◆ Aim of the exercise: Below are some records; output exactly the lines from the line with "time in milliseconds" to the line with "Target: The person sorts", both ends kept, and nothing more.

┄┄┄┄┄┄

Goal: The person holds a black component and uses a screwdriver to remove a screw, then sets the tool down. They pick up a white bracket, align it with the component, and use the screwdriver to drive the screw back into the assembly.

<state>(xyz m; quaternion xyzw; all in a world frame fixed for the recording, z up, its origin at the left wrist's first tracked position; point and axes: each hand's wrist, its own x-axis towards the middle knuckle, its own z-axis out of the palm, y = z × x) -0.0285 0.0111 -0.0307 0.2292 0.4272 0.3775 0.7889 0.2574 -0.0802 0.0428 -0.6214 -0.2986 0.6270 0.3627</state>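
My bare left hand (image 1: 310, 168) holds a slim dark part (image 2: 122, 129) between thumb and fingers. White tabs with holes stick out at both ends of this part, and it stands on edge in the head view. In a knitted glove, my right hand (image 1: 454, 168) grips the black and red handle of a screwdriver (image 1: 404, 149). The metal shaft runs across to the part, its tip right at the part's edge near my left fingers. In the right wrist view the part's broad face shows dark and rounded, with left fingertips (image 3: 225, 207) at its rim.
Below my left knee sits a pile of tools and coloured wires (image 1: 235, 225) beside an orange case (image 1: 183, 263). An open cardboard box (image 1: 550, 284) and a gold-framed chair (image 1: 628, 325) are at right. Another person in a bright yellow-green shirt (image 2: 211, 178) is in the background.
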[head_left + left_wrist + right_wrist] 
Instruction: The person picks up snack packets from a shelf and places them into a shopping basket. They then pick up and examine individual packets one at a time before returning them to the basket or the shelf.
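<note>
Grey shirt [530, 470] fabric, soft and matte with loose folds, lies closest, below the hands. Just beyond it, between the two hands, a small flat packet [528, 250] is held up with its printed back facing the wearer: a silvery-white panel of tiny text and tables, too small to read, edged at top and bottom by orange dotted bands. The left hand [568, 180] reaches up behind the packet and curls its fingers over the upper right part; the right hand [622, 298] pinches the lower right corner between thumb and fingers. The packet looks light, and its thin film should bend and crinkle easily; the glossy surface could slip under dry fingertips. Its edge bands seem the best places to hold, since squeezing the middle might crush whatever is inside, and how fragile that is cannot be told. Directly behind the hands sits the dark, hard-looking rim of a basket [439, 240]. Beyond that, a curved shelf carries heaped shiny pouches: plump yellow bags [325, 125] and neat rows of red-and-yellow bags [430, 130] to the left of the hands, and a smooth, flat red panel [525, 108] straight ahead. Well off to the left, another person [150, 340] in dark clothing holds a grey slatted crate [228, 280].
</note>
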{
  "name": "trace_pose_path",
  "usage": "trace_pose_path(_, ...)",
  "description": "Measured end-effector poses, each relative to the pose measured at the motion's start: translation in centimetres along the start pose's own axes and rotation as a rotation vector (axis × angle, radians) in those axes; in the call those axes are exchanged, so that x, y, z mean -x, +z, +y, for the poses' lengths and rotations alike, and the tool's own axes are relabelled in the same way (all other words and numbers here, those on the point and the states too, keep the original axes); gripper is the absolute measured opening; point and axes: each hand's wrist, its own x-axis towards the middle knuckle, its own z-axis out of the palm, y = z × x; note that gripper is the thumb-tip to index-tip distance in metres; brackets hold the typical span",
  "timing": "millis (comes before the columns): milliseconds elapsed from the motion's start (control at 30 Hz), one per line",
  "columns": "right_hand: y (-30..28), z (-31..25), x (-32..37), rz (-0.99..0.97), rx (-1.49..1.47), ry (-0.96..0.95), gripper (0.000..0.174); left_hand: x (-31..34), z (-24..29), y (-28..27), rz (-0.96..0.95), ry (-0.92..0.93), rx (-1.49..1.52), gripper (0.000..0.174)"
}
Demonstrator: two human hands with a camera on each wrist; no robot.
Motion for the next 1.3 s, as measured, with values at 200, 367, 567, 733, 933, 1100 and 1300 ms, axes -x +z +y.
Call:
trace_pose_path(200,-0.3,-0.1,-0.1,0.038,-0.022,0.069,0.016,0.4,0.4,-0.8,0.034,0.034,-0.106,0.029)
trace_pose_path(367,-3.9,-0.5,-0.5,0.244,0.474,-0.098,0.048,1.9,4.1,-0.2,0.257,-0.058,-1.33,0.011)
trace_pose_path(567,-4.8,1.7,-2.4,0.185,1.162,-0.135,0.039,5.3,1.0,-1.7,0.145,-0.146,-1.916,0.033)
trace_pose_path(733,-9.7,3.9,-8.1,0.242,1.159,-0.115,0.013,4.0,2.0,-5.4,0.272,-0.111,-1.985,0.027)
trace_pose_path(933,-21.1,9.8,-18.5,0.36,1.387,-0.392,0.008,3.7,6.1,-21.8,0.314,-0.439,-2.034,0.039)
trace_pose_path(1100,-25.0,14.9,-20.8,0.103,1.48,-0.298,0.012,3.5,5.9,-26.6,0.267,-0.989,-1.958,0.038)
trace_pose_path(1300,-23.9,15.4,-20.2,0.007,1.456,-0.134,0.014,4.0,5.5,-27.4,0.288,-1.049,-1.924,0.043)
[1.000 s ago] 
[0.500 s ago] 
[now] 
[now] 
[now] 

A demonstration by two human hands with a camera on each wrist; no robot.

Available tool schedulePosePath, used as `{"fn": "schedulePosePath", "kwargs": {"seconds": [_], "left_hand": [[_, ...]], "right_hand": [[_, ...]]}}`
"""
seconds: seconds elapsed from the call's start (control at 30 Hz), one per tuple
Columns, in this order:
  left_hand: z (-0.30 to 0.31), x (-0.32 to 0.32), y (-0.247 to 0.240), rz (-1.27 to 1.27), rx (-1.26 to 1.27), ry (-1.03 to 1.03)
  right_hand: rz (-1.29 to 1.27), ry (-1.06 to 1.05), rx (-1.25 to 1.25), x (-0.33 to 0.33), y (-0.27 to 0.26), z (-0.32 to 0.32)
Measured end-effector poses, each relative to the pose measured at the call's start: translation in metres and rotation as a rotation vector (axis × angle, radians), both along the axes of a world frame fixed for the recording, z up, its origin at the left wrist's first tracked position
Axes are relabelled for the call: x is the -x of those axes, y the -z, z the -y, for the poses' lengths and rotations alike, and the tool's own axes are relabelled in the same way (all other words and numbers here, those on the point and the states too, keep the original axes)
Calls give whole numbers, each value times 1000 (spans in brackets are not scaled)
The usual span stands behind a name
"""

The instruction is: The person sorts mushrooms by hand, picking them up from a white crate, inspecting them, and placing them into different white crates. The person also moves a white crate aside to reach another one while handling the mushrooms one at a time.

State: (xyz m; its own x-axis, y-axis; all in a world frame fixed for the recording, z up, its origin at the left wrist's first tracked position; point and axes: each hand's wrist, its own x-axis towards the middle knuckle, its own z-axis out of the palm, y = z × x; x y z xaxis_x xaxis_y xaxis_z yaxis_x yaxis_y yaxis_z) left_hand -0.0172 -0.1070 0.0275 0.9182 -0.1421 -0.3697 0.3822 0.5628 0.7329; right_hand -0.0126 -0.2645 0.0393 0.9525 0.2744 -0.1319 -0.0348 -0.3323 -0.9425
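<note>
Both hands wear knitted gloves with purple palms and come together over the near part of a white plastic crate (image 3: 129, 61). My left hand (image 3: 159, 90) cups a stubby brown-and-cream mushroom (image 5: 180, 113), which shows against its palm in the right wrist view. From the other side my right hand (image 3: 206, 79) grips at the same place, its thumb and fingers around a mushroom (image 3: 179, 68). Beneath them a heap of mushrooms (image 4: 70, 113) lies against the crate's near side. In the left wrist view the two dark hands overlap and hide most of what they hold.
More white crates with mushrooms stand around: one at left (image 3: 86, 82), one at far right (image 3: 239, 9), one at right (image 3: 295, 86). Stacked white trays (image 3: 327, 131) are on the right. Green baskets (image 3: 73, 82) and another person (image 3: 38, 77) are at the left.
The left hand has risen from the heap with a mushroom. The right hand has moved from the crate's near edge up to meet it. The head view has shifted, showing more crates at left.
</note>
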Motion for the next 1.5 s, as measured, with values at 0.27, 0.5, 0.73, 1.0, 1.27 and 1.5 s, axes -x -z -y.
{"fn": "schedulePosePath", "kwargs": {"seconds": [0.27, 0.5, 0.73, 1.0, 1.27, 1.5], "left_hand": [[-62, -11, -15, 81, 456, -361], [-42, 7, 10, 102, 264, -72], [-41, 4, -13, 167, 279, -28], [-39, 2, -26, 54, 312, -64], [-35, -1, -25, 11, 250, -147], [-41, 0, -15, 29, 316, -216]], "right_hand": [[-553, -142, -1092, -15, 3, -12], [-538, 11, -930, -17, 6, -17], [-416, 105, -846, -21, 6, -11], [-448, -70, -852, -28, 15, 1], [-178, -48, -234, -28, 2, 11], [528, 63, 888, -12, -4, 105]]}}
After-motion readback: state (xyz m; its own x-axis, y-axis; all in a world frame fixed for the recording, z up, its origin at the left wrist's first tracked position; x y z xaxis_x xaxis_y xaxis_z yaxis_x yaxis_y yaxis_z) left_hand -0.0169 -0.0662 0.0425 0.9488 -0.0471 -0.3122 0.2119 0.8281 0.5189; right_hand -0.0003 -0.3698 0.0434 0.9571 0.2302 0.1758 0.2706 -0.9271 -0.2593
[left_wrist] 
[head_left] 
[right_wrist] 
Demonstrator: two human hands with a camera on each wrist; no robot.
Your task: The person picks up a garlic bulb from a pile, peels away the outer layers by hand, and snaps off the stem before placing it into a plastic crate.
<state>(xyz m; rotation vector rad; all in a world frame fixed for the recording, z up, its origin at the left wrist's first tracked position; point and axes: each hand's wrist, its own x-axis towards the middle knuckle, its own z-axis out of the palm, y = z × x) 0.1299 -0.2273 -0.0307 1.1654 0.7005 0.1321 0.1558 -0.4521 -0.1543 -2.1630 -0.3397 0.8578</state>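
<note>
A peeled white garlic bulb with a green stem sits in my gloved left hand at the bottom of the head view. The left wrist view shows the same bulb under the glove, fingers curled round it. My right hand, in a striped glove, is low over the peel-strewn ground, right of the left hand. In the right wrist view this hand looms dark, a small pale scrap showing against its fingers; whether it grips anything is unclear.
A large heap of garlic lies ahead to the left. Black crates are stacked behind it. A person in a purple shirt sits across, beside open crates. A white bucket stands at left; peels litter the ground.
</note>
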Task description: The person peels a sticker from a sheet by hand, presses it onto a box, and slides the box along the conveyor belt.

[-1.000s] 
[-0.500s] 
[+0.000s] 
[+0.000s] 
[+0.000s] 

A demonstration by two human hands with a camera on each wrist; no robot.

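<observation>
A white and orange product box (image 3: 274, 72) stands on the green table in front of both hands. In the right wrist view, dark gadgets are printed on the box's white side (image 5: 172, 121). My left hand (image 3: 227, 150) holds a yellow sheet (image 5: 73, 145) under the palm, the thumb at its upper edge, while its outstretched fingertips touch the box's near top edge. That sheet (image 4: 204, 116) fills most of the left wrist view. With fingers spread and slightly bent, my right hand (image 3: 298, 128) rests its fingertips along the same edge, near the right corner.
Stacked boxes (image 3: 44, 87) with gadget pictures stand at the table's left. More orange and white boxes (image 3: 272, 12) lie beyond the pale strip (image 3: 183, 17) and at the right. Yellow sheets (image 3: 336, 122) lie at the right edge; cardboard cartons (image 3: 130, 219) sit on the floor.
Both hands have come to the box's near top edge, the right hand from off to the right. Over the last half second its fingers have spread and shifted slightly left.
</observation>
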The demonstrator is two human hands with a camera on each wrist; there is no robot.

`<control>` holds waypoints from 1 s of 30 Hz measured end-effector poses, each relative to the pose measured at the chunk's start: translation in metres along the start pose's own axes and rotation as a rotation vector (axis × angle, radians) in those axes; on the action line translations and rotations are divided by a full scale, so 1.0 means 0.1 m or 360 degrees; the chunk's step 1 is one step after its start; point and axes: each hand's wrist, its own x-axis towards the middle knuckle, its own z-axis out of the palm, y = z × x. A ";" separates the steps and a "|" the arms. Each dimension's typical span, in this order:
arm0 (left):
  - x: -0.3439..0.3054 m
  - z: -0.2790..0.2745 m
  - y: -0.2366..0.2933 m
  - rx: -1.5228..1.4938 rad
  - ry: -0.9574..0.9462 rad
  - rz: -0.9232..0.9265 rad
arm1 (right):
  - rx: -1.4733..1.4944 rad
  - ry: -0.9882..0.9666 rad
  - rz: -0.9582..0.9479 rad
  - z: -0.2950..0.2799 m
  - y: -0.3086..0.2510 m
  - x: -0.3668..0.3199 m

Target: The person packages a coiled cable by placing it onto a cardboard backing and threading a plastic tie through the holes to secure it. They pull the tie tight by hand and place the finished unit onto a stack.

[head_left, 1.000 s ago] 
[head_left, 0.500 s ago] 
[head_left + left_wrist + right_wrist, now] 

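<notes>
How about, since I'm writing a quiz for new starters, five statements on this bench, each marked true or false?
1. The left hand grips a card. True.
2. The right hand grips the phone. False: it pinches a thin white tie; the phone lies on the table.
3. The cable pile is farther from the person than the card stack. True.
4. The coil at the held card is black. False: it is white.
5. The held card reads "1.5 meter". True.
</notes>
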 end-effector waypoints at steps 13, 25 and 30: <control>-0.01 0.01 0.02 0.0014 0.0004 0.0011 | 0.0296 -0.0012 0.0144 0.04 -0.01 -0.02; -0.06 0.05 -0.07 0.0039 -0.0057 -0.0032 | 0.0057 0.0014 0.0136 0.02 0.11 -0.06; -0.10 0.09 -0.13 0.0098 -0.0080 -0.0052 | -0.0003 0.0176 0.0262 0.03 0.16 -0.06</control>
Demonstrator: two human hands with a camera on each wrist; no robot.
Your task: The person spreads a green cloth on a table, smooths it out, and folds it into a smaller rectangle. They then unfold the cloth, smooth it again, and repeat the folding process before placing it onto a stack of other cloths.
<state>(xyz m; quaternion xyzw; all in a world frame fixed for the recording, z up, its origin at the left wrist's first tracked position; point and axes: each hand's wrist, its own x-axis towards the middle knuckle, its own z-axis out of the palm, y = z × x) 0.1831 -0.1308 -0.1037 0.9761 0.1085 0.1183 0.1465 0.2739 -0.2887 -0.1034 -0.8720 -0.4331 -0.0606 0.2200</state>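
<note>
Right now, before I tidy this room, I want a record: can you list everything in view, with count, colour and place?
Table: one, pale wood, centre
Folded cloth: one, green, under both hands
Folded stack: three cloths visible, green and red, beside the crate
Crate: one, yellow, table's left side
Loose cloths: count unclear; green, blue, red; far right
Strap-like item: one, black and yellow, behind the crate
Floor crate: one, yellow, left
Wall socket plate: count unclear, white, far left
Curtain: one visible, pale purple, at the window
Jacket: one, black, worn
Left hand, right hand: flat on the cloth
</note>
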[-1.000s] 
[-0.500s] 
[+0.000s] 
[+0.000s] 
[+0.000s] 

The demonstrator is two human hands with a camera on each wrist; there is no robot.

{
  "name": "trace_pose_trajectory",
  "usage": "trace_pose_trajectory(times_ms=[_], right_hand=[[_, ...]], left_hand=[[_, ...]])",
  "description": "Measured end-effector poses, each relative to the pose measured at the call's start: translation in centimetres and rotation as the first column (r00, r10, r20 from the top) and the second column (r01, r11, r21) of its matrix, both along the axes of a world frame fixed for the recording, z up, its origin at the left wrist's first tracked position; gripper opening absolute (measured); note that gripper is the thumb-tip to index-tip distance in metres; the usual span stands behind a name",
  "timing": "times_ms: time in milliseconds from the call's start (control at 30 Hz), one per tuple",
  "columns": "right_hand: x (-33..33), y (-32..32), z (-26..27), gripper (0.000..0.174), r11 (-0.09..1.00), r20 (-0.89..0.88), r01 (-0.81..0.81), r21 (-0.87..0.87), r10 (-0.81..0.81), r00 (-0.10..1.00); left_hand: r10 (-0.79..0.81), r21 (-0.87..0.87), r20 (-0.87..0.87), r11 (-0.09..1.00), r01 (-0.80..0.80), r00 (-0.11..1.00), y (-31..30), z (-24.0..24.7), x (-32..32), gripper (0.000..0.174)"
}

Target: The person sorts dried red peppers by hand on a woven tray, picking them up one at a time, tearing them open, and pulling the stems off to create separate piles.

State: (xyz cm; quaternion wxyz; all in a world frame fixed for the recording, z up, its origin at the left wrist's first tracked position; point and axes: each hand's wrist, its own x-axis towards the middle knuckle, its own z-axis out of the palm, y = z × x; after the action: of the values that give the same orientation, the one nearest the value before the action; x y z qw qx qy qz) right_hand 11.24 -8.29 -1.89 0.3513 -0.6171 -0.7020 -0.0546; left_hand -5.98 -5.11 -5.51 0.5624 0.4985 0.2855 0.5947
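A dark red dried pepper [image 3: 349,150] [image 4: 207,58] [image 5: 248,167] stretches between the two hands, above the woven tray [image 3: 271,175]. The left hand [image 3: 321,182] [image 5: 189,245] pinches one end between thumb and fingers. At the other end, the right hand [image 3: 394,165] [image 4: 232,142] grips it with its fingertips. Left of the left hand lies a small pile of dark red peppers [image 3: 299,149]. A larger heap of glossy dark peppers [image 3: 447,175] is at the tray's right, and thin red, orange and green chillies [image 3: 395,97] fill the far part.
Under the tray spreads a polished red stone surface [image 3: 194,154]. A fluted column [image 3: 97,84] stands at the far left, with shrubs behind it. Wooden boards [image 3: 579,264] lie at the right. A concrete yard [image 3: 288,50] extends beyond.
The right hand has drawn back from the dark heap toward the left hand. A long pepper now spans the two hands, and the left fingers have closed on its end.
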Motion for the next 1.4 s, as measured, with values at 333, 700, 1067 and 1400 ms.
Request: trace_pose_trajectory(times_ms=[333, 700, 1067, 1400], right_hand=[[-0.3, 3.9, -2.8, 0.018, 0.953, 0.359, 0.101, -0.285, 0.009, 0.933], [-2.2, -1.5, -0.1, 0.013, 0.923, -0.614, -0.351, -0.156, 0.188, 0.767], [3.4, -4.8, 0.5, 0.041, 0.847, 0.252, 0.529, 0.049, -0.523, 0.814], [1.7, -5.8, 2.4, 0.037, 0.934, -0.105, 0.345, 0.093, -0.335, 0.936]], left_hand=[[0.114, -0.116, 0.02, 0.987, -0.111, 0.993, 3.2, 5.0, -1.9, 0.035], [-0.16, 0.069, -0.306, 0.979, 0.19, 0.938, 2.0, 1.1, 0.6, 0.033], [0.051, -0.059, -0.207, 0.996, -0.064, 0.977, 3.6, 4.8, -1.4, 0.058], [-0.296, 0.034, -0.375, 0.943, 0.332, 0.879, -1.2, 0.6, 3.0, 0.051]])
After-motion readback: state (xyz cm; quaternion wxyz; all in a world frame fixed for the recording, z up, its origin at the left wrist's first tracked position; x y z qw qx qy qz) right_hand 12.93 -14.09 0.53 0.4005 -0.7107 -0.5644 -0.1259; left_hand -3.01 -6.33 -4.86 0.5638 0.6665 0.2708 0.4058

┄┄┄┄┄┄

◆ Solution to this task:
  "timing": "times_ms: time in milliseconds from the call's start (control at 30 Hz), one per tuple",
  "columns": "right_hand: x (-33..33), y (-32..32), z (-26..27), gripper (0.000..0.174), r11 (-0.09..1.00), r20 (-0.89..0.88), r01 (-0.81..0.81), r21 (-0.87..0.87), r10 (-0.81..0.81), r00 (-0.10..1.00); left_hand: r10 (-0.79..0.81), r21 (-0.87..0.87), r20 (-0.87..0.87), r11 (-0.09..1.00), r01 (-0.80..0.80), r00 (-0.11..1.00), y (-31..30), z (-24.0..24.7), x (-32..32), gripper (0.000..0.174)"
}

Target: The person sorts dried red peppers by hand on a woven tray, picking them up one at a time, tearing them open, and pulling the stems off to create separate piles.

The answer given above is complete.